§ **Task description**:
Images are to be left out; everything else in the listing should be repeated exactly.

§ **Exercise data**:
============================================================

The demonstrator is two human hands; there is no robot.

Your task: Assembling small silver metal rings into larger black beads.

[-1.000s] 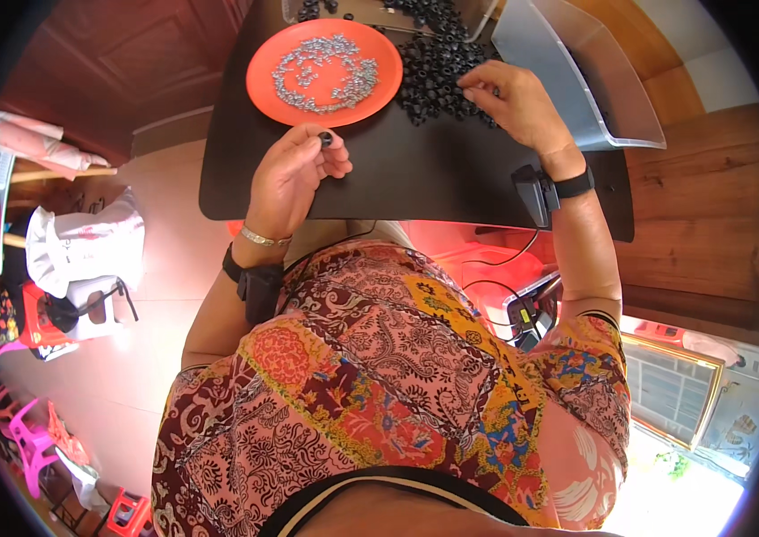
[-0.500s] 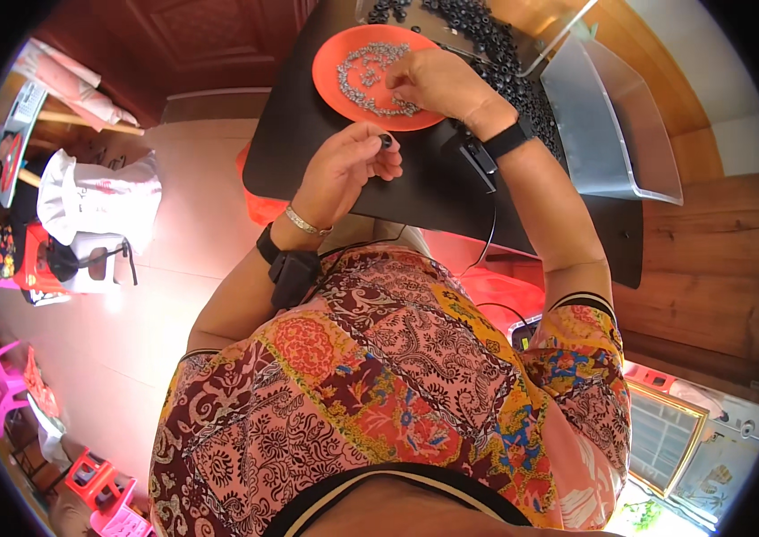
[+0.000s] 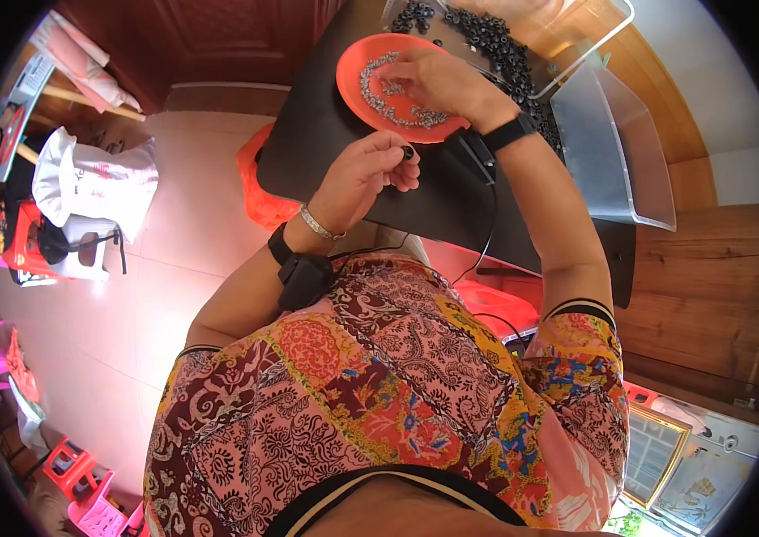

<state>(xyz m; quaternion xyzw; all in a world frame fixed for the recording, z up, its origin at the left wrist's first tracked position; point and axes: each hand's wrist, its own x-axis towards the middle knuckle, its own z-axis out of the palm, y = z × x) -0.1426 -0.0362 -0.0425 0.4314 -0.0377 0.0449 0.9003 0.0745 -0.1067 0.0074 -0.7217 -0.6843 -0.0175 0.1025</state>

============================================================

§ **Written answer**:
The demonstrator is two human hands; there is no robot.

Your task: Assembling small silver metal rings into larger black beads.

[-1.000s] 
[-0.500s] 
[+0.000s] 

<state>(xyz m; quaternion xyzw; all in a world frame fixed for the recording, z up, its origin at the left wrist's first tracked position; point and axes: each hand's wrist, its own x-axis towards the middle knuckle, its own z-axis out of the palm, y = z × x) -0.1426 -0.0362 -0.0425 0.4314 -0.0377 0.0449 0.9003 0.0745 -0.1067 0.0074 -0.7217 -0.6843 -0.0175 0.1025</state>

That completes the answer to this exercise.